== DESCRIPTION OF THE TASK ==
Your answer should be the lines below from the one with "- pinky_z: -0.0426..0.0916" to the one with "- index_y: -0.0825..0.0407", both included, given again exactly and with nothing added.

---- INFORMATION SUPPLIED

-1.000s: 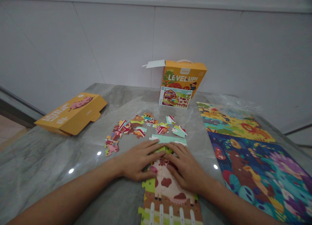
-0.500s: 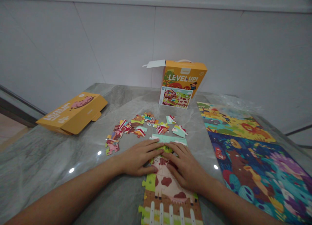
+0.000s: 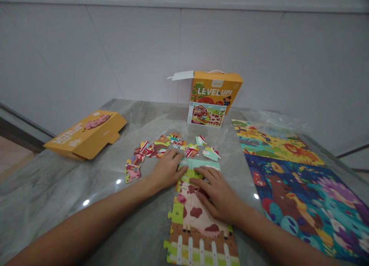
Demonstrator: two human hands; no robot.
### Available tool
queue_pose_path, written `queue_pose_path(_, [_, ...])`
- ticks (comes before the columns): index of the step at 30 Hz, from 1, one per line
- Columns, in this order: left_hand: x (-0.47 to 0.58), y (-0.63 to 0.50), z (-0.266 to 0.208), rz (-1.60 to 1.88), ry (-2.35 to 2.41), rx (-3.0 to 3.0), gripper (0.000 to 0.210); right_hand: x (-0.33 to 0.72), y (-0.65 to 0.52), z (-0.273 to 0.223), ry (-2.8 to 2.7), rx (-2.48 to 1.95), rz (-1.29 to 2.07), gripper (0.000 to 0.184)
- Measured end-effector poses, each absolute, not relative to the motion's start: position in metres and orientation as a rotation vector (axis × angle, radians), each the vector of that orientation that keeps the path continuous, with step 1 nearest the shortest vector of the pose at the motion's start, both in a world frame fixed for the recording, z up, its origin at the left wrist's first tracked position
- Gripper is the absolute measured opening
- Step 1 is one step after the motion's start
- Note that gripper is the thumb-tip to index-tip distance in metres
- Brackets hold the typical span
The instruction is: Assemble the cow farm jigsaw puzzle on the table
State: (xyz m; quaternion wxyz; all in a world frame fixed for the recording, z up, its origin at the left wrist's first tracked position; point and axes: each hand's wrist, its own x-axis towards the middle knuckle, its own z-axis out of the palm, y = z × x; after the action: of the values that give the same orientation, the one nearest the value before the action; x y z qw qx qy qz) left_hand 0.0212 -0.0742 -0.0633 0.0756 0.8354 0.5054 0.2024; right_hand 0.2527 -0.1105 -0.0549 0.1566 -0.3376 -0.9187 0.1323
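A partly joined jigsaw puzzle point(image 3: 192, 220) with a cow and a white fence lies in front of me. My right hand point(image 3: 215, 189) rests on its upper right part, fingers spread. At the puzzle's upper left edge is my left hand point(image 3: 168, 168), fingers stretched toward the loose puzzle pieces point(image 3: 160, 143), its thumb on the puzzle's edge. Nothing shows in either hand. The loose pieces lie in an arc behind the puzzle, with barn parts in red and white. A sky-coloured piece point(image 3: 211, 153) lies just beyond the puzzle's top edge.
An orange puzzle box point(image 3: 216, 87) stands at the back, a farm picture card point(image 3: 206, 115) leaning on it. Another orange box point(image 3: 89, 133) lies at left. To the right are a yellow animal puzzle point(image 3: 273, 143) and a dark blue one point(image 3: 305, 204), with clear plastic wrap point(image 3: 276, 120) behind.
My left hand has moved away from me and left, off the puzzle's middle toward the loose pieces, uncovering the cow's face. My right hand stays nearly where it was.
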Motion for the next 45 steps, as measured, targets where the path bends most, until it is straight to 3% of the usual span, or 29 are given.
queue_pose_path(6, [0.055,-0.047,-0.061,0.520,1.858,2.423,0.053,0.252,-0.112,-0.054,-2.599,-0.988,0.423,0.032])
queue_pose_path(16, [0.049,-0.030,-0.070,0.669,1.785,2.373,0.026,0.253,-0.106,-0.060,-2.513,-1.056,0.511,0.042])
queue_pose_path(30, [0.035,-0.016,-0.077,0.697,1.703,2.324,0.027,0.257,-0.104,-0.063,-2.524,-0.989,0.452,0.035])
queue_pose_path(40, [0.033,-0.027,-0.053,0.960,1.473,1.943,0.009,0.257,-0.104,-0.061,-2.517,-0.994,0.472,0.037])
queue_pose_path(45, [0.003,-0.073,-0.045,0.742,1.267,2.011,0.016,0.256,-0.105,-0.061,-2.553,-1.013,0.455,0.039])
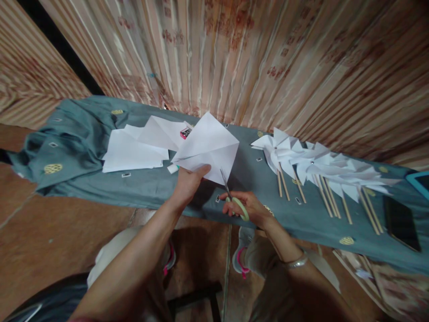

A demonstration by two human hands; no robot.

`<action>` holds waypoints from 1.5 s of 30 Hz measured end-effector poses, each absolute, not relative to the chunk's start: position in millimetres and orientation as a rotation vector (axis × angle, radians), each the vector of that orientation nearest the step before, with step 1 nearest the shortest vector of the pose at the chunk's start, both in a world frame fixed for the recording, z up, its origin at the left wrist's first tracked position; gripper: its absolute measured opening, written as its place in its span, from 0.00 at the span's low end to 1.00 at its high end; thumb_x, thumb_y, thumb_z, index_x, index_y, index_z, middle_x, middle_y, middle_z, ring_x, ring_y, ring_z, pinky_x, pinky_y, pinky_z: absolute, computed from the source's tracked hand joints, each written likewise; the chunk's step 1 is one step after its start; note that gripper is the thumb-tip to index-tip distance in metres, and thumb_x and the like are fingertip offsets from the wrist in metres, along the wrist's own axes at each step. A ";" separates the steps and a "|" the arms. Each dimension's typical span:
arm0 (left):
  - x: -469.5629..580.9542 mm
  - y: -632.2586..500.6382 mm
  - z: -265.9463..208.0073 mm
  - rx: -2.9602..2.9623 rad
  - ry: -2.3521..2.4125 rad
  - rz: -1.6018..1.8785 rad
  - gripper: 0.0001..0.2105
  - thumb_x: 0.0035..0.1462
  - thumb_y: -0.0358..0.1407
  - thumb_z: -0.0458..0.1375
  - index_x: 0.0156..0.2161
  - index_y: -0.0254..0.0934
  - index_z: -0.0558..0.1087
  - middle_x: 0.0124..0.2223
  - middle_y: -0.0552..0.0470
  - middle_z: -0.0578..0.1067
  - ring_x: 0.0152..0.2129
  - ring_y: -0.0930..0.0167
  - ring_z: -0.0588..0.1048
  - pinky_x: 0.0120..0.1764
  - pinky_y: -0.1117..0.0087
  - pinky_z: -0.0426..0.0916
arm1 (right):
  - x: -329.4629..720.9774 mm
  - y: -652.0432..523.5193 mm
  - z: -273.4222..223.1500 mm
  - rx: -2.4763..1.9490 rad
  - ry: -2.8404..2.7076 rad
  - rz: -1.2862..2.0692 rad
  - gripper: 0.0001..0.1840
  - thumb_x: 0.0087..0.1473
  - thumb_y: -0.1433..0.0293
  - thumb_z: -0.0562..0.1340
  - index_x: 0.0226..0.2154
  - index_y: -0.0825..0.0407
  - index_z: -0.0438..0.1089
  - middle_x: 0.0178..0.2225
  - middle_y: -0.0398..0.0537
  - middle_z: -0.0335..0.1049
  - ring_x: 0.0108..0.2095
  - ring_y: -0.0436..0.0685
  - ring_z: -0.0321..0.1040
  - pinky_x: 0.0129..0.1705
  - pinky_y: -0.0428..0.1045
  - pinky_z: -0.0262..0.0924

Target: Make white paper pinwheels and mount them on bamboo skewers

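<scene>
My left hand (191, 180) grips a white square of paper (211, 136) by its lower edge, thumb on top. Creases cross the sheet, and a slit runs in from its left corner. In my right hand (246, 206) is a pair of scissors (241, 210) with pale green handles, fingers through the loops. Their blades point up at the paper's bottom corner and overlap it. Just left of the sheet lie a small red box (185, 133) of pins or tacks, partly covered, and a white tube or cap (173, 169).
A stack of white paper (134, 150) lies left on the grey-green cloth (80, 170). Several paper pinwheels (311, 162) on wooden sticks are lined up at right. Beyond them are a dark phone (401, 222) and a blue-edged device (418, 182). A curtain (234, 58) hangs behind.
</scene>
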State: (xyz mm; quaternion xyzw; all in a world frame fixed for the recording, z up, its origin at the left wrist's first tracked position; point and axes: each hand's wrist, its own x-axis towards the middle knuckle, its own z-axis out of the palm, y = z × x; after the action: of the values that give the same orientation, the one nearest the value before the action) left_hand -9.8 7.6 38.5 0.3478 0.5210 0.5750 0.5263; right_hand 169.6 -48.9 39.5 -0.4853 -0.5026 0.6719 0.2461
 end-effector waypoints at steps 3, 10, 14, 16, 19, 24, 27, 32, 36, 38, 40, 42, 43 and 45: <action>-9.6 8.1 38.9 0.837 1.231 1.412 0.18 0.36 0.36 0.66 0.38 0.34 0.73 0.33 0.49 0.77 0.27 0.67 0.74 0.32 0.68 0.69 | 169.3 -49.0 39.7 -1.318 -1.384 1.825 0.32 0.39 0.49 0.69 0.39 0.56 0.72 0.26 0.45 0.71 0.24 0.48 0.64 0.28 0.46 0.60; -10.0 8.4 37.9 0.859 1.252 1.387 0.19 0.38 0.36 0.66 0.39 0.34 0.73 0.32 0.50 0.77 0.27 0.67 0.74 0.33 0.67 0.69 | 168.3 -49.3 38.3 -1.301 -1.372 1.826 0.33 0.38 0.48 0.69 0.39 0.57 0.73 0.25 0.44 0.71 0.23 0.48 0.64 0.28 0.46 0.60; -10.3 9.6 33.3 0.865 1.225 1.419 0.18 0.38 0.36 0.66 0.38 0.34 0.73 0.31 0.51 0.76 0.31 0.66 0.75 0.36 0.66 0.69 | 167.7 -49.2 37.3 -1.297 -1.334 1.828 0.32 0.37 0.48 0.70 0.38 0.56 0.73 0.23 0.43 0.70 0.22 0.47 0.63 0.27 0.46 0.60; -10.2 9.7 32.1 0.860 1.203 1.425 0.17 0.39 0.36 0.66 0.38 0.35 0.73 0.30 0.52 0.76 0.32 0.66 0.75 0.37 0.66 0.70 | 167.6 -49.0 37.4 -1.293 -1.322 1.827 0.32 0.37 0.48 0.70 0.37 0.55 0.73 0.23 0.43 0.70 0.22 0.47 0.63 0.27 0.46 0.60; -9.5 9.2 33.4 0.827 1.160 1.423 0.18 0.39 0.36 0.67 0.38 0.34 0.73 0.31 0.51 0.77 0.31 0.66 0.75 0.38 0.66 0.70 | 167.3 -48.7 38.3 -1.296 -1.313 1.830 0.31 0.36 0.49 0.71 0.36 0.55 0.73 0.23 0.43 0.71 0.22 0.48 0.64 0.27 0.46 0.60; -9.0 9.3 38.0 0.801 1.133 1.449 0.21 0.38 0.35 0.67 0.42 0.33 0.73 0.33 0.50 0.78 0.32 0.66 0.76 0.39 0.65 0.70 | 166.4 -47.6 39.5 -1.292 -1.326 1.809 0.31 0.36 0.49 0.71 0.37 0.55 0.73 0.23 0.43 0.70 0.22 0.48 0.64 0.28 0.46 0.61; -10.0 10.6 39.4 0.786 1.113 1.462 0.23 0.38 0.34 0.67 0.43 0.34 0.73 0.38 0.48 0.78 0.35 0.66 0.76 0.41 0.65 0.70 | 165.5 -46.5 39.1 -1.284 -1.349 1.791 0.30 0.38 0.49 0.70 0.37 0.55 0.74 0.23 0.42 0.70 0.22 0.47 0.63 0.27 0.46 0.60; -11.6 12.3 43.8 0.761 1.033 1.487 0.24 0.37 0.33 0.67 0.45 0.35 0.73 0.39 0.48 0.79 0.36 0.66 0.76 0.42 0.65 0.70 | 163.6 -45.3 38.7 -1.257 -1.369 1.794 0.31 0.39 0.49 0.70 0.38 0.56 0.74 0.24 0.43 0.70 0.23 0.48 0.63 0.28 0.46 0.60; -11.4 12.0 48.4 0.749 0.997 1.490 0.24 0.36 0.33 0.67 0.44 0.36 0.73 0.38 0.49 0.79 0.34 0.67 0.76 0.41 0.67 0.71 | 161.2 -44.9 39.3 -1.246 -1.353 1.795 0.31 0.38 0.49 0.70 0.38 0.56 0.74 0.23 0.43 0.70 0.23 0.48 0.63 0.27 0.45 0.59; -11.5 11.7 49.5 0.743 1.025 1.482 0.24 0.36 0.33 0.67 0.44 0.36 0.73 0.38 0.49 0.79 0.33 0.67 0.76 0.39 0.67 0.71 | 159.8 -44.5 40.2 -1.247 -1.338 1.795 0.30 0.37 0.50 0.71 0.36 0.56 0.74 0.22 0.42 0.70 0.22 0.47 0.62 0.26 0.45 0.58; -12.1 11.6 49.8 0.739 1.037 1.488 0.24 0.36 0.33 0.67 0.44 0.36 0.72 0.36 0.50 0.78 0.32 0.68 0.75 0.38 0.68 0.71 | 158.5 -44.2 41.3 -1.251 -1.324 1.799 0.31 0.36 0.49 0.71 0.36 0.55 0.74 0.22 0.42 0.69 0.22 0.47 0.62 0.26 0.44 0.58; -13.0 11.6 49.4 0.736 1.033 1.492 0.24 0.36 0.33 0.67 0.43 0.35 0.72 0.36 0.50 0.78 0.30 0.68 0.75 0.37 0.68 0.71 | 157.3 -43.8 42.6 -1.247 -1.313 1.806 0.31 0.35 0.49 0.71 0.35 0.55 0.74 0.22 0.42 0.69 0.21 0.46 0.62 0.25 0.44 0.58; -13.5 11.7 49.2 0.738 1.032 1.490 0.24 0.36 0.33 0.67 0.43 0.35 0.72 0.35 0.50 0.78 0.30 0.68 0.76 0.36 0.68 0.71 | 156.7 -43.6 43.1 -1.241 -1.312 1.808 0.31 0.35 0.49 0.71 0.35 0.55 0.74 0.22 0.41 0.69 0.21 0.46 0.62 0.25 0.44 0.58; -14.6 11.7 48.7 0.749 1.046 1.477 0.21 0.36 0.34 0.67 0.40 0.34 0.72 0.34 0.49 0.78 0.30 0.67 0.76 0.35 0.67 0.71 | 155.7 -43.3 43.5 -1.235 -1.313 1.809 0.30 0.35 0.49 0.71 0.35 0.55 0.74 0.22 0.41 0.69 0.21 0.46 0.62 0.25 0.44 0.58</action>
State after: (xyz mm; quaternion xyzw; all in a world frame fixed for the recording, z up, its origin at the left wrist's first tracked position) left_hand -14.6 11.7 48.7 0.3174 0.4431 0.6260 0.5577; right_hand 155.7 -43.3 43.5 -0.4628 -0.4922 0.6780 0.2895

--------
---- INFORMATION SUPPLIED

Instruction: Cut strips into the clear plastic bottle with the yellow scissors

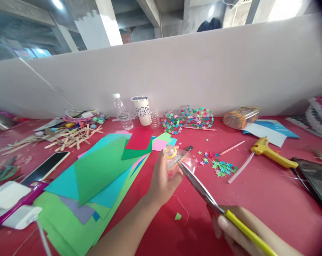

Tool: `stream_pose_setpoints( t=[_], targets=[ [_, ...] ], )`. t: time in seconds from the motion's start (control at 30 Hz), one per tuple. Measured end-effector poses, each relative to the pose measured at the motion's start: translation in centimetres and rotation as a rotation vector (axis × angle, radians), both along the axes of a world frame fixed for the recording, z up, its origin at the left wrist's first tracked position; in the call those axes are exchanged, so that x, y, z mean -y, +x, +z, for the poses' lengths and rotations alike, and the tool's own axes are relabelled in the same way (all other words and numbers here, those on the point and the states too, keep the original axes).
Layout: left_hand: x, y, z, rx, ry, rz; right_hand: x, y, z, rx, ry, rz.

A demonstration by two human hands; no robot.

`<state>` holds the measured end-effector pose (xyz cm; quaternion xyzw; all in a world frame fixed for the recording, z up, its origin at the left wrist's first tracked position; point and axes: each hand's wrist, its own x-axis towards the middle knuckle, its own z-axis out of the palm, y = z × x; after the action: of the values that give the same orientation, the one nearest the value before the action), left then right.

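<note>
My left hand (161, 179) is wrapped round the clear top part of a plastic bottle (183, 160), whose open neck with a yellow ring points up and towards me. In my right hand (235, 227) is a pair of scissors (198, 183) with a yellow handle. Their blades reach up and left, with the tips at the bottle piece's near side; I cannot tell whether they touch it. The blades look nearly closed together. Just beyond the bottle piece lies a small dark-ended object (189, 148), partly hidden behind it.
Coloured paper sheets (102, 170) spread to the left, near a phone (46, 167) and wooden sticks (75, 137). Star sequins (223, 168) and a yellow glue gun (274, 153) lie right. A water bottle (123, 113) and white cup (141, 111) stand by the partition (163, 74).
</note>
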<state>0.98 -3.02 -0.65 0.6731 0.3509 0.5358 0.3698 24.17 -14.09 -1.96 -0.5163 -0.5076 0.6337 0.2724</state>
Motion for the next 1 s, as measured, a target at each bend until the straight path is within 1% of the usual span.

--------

== ANSWER TO THIS EXERCISE ==
  - pinky_z: -0.0426..0.0916
arm1 (right):
  - x: -329.4629..720.9774 mm
  - y: -652.0432..523.5193 mm
  - z: -273.4222..223.1500 mm
  - rx: -2.4763..1.9490 rad
  - ry: -2.8404..2.7076 rad
  - rz: -1.2862..2.0692 rad
  - gripper: 0.0001..0.1840
  - thumb_x: 0.0087..0.1473
  - thumb_y: -0.1433..0.0293
  - thumb_z: -0.0562..0.1340
  - index_x: 0.0226..0.2154
  - index_y: -0.0825..0.0407

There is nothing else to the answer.